Could you reproduce the lines below from the one with "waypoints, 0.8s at" through the one with "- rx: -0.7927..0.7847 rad"? Keep both ends and add nothing.

>>>>>

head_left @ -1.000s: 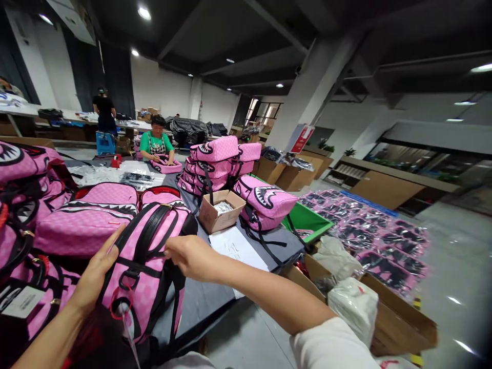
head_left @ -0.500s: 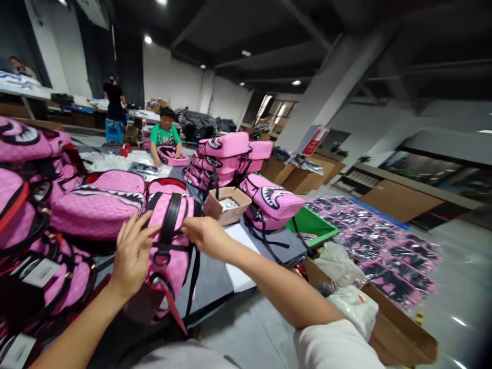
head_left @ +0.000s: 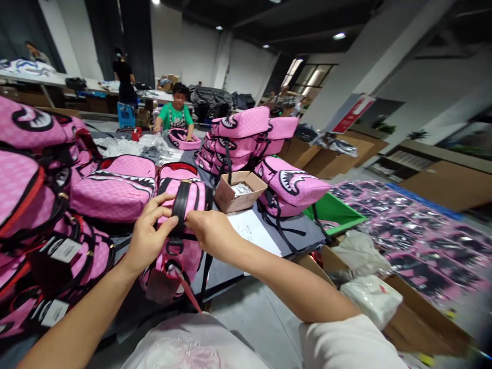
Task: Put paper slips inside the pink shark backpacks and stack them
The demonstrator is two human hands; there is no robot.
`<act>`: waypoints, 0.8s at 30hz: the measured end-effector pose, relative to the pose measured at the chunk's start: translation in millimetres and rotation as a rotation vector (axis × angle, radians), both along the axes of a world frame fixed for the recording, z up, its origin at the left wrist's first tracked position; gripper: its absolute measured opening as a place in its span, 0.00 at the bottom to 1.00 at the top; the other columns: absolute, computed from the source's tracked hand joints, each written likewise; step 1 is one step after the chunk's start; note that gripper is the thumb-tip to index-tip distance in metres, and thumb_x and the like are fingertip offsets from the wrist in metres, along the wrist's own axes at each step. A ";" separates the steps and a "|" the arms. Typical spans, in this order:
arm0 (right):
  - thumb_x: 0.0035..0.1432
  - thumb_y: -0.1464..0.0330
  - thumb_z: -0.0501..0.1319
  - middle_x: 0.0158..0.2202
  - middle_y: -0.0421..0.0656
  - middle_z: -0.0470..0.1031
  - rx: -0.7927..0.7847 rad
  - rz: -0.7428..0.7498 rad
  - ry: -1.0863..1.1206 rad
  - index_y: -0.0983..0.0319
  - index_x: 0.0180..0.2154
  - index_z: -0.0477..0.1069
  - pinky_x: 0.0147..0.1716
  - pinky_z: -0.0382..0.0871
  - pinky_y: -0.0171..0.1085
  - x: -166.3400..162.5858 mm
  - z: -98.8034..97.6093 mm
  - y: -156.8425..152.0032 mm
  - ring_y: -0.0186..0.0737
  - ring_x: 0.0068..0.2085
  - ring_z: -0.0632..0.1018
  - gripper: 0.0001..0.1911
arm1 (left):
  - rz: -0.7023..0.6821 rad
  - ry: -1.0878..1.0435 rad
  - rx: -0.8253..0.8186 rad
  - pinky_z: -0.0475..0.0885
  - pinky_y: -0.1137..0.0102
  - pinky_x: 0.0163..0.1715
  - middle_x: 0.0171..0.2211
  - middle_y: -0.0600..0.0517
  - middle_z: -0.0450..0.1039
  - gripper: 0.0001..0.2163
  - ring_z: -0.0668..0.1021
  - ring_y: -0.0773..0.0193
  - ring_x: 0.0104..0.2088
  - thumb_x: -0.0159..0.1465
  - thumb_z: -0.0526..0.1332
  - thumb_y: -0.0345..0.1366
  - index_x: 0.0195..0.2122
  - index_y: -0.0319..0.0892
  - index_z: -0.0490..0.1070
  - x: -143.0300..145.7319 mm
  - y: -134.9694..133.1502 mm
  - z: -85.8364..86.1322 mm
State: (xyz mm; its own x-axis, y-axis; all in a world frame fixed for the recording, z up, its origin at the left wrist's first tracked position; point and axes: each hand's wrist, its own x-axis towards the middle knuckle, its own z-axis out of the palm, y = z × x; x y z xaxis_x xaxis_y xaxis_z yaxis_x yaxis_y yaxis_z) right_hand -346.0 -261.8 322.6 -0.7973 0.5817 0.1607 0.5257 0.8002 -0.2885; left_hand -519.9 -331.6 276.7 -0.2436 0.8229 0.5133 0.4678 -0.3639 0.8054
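A pink backpack point(head_left: 182, 261) with a faint check pattern stands on the table edge in front of me. A wide black strap point(head_left: 180, 205) with a buckle below it runs down its near side. From the left, my left hand point(head_left: 151, 236) bends its fingers and thumb onto the strap's edge. My right hand point(head_left: 211, 233) pinches the strap's other edge, its fingertips partly hidden. A red ribbon point(head_left: 188, 292) hangs from the backpack's lower part. Just left lies another pink backpack point(head_left: 115, 192) with a shark-mouth print.
Tagged pink backpacks point(head_left: 26, 200) are piled at the left, more point(head_left: 242, 130) stacked beyond. A small carton point(head_left: 240, 197) and white paper point(head_left: 253, 230) lie on the table. Right are a green bin point(head_left: 342, 218), open cartons and bagged goods on the floor. A co-worker in green point(head_left: 175, 115) sits opposite.
My left hand has gone from spread fingers beside the backpack to closing on the strap. My right hand stays at the strap's right edge. The view has shifted slightly.
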 end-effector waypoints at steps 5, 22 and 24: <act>0.61 0.75 0.59 0.27 0.38 0.74 -0.014 -0.024 0.041 0.61 0.31 0.69 0.27 0.49 0.33 -11.8 1.2 10.2 0.33 0.30 0.71 0.06 | 0.092 -0.017 0.023 0.62 0.58 0.63 0.58 0.48 0.69 0.09 0.70 0.54 0.60 0.66 0.60 0.44 0.32 0.45 0.71 8.9 8.8 -10.6; 0.66 0.58 0.55 0.64 0.51 0.67 -0.162 -0.196 0.861 0.57 0.62 0.65 0.62 0.63 0.48 73.4 -116.8 56.1 0.45 0.64 0.68 0.25 | -0.424 0.927 0.193 0.64 0.52 0.61 0.56 0.44 0.74 0.20 0.74 0.49 0.57 0.68 0.56 0.49 0.57 0.50 0.73 -20.3 121.8 38.4; 0.64 0.55 0.56 0.60 0.52 0.71 -0.297 -0.395 0.942 0.58 0.60 0.66 0.58 0.68 0.47 95.3 -147.3 59.0 0.46 0.60 0.73 0.26 | -0.407 1.014 0.283 0.72 0.61 0.48 0.47 0.43 0.77 0.20 0.78 0.52 0.47 0.69 0.55 0.52 0.50 0.47 0.77 -23.0 125.3 44.2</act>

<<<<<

- [SOLVED PROBLEM]
`<act>`: waypoints, 0.8s at 30hz: the measured end-effector pose, relative to the pose measured at the chunk's start: translation in millimetres and rotation as a rotation vector (axis × angle, radians), both along the axes of a world frame fixed for the recording, z up, its origin at the left wrist's first tracked position; gripper: its absolute measured opening as a place in its span, 0.00 at the bottom to 1.00 at the top; the other columns: absolute, computed from the source's tracked hand joints, each written likewise; step 1 is one step after the chunk's start; note that gripper is the thumb-tip to index-tip distance in metres, and thumb_x and the like are fingertip offsets from the wrist in metres, along the wrist's own axes at each step. A ";" separates the steps and a "|" the arms. Typical spans, in this order:
arm0 (right):
  - thumb_x: 0.0035..0.1432
  - thumb_y: -0.1464..0.0330
  - thumb_z: -0.0501..0.1319
  - middle_x: 0.0158..0.2202
  - middle_y: -0.0421..0.0656
  - middle_z: -0.0470..0.1031
  - rx: -0.7927..0.7847 rad

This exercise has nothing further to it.